Photo of Juan Callejon
File Photo

Juan Callejón (translation: John Alley) is the pen name of a wanderer and an artist. Today he sells Street Sense papers in D.C., but he has roots in Spain and Puerto Rico and frequently visits Montreal. Given his penchant for travel, his dream of starting a newspaper capable of crossing continents makes perfect sense.

Juan’s aspiration is to create a trilingual newspaper that will teach people languages while providing jobs selling the paper in Puerto Rico and Spain. He envisions a newspaper that teaches people how to live a better life and create a better society through investigative reports, stories about the creative processes of artists and reprints of sacred texts from the Bible and the Bhagavad Gita. “The editorial group would focus on the lighter side of darkness and enhance harmony in society,” he said.

The paper, which Juan calls “a handbook of linguistic equivalence,” would feature translations of each article side-by-side in Spanish, French and English. Studying medieval literature in college taught him how such side-by-side translations can better facilitate language learning and acquisition. For individuals in Puerto Rico and Spain, learning a new language can mean access to a better job and a better life in countries with stronger economies.

Employment to sell the newspaper, not unlike vending Street Sense, is especially important to Juan: it would allow him to support himself when he visits family in Puerto Rico, Spain or the U.S; while improving the lives of his countrymen. His description of Puerto Rico, where he once taught English to 11th graders, is bleak. “The minimum wage is $4.25 an hour and jobs are scarce,” he said. In Spain, people are returning to live with their parents and eating food out of dumpsters to survive, according to Juan. Along with the newspaper, he seeks to create a means for artists to receive proper resale profits from their work through an online gallery.

His approach to homelessness is philosophical. “We are basically all homeless,” he said, “in the sense that we are all here in this body and we call this body our house and our home and its transient and we’re going to die.” Strictly speaking, he has a place to stay in Maryland with his hardworking sister and her children. However, throughout his adult life when problems surrounding him become too much, he decides to go outside.

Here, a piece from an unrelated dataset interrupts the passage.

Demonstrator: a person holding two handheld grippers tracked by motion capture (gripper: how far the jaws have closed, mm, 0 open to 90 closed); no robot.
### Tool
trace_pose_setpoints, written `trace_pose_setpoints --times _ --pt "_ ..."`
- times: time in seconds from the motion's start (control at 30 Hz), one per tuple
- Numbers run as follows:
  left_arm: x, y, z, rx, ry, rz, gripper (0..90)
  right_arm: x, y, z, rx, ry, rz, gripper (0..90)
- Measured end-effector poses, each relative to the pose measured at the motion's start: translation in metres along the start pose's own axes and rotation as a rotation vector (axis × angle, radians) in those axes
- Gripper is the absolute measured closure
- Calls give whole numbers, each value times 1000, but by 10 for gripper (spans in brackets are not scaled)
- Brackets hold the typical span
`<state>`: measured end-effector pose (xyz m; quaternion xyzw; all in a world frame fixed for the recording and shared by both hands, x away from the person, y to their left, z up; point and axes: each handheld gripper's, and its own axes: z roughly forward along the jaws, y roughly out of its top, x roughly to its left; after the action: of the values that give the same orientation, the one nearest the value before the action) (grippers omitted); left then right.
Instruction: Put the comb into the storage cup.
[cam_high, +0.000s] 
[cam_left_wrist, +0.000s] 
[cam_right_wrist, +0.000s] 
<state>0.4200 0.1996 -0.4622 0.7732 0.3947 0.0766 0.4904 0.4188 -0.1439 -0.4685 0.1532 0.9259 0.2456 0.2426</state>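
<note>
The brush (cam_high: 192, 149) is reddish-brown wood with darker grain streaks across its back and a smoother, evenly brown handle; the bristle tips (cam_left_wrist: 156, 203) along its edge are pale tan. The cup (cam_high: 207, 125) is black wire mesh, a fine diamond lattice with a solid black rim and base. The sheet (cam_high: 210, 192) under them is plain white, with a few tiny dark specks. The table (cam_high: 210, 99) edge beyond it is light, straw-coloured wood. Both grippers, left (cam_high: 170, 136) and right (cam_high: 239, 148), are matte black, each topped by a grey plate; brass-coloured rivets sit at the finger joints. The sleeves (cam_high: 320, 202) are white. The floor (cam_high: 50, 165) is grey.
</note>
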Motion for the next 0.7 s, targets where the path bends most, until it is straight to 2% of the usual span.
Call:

Joining Street Sense was a step along the path to starting his own newspaper. “I was lured by the newspaper thing,” Juan said. He is a good salesperson when it comes to selling Street Sense papers, and claims to have developed a winning strategy. He finds he has more success when he paints on the street, and when he brings along his two dogs – a Jack Russell Terrier and a “sato,” Puerto Rican slang for a mixed-breed street dog.

Selling papers is hard work, and humbling. “It’s a very good job. I love it because it takes my ego and it crushes it,” he said. Being a vendor also allows Juan to be able to contribute economically to his family, which matters deeply to him.

Juan finds peace in meditation, a practice he started ten years ago at the advice of his girlfriend at the time. During a low point in his life, he spent ten days at a retreat in Puerto Rico that taught Vipassana Meditation. This form of meditation is non-religious and the retreat is free, paid for by past attendees who benefited from the technique. There, he maintained a strict moral code and learned breathing techniques from 4:30 a.m. to 10 p.m. Meditation saved his life, freeing him from smoking and drinking and improving his approach to relationships.

Aside from teaching English, Juan has had a long list of other occupations, including running his own business in Puerto Rico, working at Cirque du Soleil and in the movie industry and serving crepes during the Georgetown University farmer’s market. He will soon begin driving for Lyft. During his most recent trip to Montreal Juan worked in the dangerous industry of tree-trimming, despite his comparatively low body weight and back issues.

This artist thinks a hundred miles a minute, constantly imagining new ideas and making connections between the spiritual and the concrete. He insists that if his newspaper plans come to fruition, he will make it great, never falling victim to laziness or corruption. “If I get this opportunity it’s going to be an engine that once it starts it won’t go off,” Juan said.